(Data in this exercise)

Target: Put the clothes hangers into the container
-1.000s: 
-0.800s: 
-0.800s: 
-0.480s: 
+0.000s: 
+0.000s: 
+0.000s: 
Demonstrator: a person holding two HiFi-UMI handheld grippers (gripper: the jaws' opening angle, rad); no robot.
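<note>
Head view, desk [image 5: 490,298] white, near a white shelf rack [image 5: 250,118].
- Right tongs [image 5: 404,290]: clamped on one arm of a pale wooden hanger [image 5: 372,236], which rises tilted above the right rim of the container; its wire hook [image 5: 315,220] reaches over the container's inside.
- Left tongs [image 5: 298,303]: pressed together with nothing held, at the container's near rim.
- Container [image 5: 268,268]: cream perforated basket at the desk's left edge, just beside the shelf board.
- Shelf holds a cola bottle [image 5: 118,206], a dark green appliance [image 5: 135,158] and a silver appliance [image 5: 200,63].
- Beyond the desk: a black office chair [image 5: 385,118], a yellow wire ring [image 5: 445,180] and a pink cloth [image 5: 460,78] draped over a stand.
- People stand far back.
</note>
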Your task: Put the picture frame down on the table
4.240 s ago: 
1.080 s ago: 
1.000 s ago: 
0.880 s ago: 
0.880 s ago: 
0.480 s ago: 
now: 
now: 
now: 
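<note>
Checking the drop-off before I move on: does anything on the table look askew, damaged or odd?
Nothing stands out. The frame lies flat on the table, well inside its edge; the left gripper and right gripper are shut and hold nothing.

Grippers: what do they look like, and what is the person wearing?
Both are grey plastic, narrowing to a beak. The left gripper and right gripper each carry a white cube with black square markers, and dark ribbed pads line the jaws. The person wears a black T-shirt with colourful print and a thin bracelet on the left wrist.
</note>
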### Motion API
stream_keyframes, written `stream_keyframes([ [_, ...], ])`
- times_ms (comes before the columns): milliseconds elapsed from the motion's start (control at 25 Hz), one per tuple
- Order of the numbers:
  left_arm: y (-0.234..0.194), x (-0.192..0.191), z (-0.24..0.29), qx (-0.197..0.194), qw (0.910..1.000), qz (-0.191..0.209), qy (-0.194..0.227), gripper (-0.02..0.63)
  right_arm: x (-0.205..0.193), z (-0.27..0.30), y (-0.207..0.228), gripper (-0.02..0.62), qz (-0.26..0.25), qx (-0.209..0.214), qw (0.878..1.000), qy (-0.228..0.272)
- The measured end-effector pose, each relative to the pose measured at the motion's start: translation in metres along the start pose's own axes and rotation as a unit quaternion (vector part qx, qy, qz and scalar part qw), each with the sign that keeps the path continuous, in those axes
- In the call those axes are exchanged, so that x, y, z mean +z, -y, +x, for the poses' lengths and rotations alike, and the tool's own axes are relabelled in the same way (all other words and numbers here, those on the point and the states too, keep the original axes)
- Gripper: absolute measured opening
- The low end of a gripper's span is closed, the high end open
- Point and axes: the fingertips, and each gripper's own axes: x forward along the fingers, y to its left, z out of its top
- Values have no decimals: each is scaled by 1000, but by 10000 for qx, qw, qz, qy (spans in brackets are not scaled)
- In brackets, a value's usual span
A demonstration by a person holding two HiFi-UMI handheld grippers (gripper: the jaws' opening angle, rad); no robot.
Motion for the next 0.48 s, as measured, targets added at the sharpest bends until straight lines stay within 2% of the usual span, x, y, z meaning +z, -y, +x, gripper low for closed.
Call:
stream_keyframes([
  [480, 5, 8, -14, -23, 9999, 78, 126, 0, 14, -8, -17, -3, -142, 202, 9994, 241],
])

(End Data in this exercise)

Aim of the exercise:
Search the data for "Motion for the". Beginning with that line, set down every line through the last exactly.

Response area:
Motion for the next 0.48 s, as measured, targets added at the sharpest bends until straight lines stay within 2% of the usual span, x, y, z meaning +z, -y, +x, gripper low for closed.
Call:
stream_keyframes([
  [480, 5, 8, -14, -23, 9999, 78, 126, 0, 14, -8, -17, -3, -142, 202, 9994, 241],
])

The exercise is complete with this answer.